The first provincial security advisor for Ontario is tackling the job of protecting the province’s critical infrastructure with more than 30 years of top-level national security experience behind him, but he acknowledges the biggest threats he will be facing are just a few years old — and changing every day.
Ray Boisvert started work Jan. 2 after a quarter century at the Canadian Security Intelligence Service (CSIS) and other stints with the RCMP and lately his own consulting firm. He describes his mandate as open-ended — to consider any and all national security issues through the lens of provincial security, with a dead focus on "protecting critical infrastructure, because it is the lifeblood of the province."
Boisvert says the legion of threat actors he worked to identify during his years at CSIS has expanded greatly in the past five years as cyber security had gained prominence. There's still the worry that the province might fall victim to a "mushroom cloud," he said, but increasingly the dangers to the province's essential systems lie through malware, criminal gangs intent on DDOS attacks — denial of service — or growing foreign-government-sponsored subversion.

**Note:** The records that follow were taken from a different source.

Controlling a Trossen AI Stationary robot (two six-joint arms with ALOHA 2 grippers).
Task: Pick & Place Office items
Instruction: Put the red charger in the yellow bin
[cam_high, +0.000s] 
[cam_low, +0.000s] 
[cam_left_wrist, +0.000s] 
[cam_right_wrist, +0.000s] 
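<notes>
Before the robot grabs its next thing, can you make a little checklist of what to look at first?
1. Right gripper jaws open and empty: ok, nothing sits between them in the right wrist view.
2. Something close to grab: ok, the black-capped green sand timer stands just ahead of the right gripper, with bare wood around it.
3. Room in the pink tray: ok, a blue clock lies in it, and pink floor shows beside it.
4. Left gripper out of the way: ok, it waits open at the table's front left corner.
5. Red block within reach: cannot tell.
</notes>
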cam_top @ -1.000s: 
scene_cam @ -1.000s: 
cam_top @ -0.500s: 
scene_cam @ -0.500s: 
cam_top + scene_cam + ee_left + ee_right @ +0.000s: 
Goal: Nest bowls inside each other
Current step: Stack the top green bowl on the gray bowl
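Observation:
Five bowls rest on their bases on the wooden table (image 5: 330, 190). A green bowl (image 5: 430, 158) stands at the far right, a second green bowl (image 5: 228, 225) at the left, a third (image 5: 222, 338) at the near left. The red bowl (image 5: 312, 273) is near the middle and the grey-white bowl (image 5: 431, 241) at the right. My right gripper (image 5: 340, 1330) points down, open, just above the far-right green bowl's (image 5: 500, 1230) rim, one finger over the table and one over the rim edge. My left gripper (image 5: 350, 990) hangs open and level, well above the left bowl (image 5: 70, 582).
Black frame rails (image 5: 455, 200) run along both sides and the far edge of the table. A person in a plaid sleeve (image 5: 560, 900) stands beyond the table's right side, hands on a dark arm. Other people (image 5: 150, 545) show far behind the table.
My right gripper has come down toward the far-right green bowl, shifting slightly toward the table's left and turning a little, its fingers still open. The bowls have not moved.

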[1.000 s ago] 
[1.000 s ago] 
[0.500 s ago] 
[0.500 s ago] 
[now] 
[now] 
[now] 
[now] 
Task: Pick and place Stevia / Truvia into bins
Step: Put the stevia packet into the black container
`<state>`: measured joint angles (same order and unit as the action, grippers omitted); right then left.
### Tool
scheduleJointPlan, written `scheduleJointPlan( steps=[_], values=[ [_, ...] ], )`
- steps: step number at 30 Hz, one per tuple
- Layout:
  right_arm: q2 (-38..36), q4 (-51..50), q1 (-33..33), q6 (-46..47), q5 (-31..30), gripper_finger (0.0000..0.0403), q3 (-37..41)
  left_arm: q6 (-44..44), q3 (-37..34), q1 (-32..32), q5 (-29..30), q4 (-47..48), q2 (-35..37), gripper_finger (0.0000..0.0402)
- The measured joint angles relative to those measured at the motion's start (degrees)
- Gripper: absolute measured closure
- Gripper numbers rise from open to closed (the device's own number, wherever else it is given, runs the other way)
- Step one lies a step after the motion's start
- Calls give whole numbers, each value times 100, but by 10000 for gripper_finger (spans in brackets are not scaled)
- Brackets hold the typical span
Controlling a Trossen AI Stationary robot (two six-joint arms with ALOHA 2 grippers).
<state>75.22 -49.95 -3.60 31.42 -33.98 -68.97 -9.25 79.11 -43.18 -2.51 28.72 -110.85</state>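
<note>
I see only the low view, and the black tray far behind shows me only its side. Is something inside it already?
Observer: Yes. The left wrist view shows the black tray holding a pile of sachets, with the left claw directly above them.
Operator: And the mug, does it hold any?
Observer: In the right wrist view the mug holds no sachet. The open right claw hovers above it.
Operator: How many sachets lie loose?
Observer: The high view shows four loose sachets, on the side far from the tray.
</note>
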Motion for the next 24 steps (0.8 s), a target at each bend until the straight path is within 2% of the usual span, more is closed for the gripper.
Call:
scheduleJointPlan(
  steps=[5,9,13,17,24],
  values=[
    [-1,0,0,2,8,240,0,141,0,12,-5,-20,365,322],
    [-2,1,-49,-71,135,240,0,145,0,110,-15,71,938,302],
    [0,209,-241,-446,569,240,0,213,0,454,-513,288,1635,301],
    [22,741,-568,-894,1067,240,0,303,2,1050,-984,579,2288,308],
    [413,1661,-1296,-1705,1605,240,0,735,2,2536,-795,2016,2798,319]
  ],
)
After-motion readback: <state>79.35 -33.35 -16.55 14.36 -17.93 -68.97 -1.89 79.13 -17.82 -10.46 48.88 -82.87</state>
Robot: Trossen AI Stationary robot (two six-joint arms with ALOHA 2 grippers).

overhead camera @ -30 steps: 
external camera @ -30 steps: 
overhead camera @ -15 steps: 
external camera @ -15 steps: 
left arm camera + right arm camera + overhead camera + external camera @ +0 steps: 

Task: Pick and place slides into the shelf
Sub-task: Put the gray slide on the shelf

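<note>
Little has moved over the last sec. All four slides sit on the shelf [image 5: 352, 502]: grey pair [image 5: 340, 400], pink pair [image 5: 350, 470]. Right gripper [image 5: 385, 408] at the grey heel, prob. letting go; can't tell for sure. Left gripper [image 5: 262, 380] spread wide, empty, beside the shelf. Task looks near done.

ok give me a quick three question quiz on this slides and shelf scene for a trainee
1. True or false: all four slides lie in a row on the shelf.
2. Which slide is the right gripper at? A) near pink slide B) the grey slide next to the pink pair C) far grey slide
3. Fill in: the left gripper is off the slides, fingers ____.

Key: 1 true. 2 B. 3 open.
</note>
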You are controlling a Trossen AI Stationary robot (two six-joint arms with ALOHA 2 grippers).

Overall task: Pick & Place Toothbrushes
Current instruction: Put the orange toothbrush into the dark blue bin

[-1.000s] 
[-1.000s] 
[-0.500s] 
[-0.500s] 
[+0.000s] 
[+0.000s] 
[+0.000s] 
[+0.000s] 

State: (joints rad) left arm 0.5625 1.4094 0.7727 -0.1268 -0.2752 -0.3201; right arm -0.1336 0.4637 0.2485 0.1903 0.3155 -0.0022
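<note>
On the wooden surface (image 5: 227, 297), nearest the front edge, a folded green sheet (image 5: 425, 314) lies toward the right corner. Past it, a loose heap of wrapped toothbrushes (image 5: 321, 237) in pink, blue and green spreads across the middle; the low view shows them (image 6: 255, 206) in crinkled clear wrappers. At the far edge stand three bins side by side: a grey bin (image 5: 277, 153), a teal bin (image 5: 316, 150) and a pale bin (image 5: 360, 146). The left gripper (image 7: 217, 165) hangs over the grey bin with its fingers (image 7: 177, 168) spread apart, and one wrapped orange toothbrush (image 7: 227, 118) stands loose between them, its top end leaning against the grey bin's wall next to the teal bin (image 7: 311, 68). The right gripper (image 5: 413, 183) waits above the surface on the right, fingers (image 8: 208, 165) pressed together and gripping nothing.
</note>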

"I am of the cyber warrior mind frame in that at the end of the day, there are 60 countries out there that are growing their cyber-warfare capabilities," he said. "Specifically, the most likely event in the next global conflict or even a local one will be an attack on critical infrastructure.
"And there is no doubt most areas of critical infrastructure in this country have been surveyed, mapped and targeted for destruction. That's where my priorities are."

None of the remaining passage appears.